Third annual conference on Child Protection and Well-Being set for May 2014

July 22, 2013

UNIVERSITY PARK, Pa. — Penn State’s third annual Conference on Child Protection and Well-Being is scheduled for May 5-6, 2014, at the Nittany Lion Inn on the University Park campus. The two-day conference will focus on “Parenting, Family Processes and Intervention” and feature presentations and panel discussions from top researchers in the field.

Speakers include internationally renowned experts in family studies and child maltreatment research. Four sessions will target an array of topics within the study of family processes and child maltreatment transmission, intervention and prevention.

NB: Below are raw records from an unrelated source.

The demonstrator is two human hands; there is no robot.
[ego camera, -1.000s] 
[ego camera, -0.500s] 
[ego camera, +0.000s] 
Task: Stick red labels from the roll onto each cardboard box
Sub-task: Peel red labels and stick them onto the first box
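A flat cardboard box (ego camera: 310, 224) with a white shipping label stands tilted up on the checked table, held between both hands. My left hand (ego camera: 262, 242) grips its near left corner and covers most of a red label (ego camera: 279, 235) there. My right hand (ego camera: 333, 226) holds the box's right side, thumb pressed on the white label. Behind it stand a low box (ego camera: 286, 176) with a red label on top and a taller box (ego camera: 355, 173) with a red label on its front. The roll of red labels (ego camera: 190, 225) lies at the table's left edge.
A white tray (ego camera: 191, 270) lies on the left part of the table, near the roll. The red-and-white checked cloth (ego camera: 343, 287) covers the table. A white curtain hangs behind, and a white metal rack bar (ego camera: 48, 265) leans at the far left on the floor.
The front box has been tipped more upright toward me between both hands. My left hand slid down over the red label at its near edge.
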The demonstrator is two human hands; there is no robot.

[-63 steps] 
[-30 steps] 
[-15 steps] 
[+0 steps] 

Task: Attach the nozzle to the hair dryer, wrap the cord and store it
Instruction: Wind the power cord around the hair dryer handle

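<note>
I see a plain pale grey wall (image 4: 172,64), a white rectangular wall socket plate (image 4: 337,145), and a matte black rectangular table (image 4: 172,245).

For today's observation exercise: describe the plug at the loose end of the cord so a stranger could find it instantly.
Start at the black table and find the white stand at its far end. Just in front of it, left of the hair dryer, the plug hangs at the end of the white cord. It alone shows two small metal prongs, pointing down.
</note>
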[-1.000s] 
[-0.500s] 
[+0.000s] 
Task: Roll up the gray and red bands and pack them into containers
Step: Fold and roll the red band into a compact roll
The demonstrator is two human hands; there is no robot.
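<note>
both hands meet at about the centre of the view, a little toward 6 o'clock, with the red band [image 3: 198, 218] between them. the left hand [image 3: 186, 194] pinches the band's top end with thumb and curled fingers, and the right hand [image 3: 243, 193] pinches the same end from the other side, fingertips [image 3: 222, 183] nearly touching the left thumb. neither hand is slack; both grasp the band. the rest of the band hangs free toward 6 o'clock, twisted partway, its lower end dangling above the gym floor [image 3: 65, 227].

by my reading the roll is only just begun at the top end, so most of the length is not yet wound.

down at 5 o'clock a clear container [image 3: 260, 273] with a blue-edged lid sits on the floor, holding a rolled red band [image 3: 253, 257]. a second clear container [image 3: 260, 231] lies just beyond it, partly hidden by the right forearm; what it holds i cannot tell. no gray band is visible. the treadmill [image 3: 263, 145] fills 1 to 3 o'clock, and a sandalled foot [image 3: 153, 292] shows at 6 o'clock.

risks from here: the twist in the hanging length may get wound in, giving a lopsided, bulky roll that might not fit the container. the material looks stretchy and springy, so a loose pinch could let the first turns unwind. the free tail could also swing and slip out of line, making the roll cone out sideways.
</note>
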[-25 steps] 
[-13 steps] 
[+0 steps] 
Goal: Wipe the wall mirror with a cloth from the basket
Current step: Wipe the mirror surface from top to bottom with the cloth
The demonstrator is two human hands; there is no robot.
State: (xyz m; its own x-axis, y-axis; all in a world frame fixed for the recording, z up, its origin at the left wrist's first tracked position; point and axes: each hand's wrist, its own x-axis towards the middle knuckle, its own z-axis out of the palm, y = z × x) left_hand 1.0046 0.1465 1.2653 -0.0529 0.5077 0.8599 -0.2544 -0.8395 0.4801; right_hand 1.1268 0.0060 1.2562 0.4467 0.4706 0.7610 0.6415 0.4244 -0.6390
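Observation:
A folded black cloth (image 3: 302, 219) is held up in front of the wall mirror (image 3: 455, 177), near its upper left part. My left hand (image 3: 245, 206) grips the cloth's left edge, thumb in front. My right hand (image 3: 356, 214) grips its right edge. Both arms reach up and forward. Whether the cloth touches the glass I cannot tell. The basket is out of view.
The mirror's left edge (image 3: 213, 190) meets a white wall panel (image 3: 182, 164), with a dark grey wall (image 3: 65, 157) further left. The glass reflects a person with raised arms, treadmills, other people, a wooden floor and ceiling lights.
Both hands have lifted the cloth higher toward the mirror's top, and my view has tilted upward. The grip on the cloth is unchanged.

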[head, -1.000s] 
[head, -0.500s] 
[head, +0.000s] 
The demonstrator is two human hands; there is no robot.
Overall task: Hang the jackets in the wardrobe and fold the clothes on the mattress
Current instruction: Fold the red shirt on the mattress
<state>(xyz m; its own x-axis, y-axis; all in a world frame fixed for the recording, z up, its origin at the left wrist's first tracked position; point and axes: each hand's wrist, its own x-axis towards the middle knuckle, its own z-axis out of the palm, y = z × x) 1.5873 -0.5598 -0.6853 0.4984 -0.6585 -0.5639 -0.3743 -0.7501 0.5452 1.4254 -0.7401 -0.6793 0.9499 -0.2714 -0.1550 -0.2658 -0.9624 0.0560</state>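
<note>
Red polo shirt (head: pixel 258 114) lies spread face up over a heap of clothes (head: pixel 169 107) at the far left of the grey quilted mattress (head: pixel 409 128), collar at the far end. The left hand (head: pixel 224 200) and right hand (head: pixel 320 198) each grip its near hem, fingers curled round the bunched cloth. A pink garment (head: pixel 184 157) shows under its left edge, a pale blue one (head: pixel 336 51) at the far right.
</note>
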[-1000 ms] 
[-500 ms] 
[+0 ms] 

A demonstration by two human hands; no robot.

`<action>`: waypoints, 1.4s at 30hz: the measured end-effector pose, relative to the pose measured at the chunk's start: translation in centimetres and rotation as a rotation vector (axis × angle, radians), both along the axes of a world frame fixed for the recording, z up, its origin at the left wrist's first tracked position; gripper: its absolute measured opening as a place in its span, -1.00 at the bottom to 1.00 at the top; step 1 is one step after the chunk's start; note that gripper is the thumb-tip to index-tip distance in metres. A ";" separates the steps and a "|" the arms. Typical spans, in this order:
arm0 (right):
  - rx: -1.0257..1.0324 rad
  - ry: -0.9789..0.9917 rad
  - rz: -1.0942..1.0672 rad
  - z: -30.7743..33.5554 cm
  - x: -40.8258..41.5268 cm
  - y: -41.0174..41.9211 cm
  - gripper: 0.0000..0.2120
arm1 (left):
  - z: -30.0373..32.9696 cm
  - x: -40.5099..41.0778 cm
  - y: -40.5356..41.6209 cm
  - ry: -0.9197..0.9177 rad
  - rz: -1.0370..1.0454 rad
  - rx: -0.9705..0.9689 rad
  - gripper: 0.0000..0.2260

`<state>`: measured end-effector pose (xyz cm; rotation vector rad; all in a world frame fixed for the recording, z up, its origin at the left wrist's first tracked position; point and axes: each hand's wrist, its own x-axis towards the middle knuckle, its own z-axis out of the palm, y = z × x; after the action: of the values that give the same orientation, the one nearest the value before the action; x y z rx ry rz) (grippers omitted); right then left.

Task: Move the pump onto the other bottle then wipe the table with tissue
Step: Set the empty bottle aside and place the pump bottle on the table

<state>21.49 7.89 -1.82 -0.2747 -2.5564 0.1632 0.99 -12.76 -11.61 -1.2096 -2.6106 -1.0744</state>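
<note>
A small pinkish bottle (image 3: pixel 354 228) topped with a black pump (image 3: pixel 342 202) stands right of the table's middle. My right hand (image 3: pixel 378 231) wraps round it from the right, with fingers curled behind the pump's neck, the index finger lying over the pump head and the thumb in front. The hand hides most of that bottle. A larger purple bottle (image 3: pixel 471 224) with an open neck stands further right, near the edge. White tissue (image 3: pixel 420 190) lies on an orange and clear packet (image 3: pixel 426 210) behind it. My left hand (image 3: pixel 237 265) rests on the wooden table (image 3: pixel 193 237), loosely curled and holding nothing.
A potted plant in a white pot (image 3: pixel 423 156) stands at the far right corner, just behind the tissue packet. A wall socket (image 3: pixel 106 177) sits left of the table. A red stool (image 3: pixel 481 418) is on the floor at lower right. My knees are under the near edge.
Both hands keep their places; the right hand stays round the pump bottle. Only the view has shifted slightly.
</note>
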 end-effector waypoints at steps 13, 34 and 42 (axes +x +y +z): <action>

Conference organizer Douglas Teti, professor of human development, psychology and pediatrics, said he’s pleased with the amount of interest the event has received, and excited to get some of the “greatest minds in the field in one room to talk.”

“We have a pretty impressive agenda lined up,” he said. “It’s going to be a great forum for discussion and learning from a variety of disciplinary directions.”

Conference presenters include researchers, clinicians and practitioners from around the country who together will provide a wealth of knowledge on parent and family factors in child maltreatment.

The topics of the sessions are: (1) Child Maltreatment and Family Processes, (2) Intergenerational Transmission of Child Maltreatment, (3) Intervening with Maltreated Children and Their Families, and (4) Family-Focused Approaches to Preventing Child Maltreatment: Current Efforts, Future Directions.

Public registration, the full agenda and other details on the conference will be released later this year.

Launched in fall 2012 from a recommendation by the Presidential Task Force on Child Maltreatment, the Network on Child Protection and Well-Being is the driving force of the University’s academic activities in research, education and practice aimed at combating child maltreatment. The Network’s mission includes increasing awareness and evidence-based knowledge on the prevention, detection and treatment of child abuse.

The Network will welcome the first three of at least 12 new hires who will bolster Penn State’s expertise in the area. Jennie Noll, who will speak at the conference, and Chad Shenk, both in human development and family studies, and Lori Frasier in pediatrics are the first recruits of the "cluster" hire. They will join the Penn State faculty this fall semester. Idan Shalev, assistant professor of biobehavioral health, will join the Network in the spring.

The conference series will continue the Network’s efforts to target a range of issues pertaining to child maltreatment. On Sept. 25, 2013, Penn State’s second annual conference will bring together district attorneys, children and youth service professionals, law enforcement officials and medical professionals as well as Penn State faculty members to discuss “Protecting Pennsylvania’s Children by Building Multidisciplinary Investigative Teams/Child Advocacy Centers.”

Last October, the University held its inaugural conference, which featured experts in child sexual abuse and child trauma research, prevention and treatment.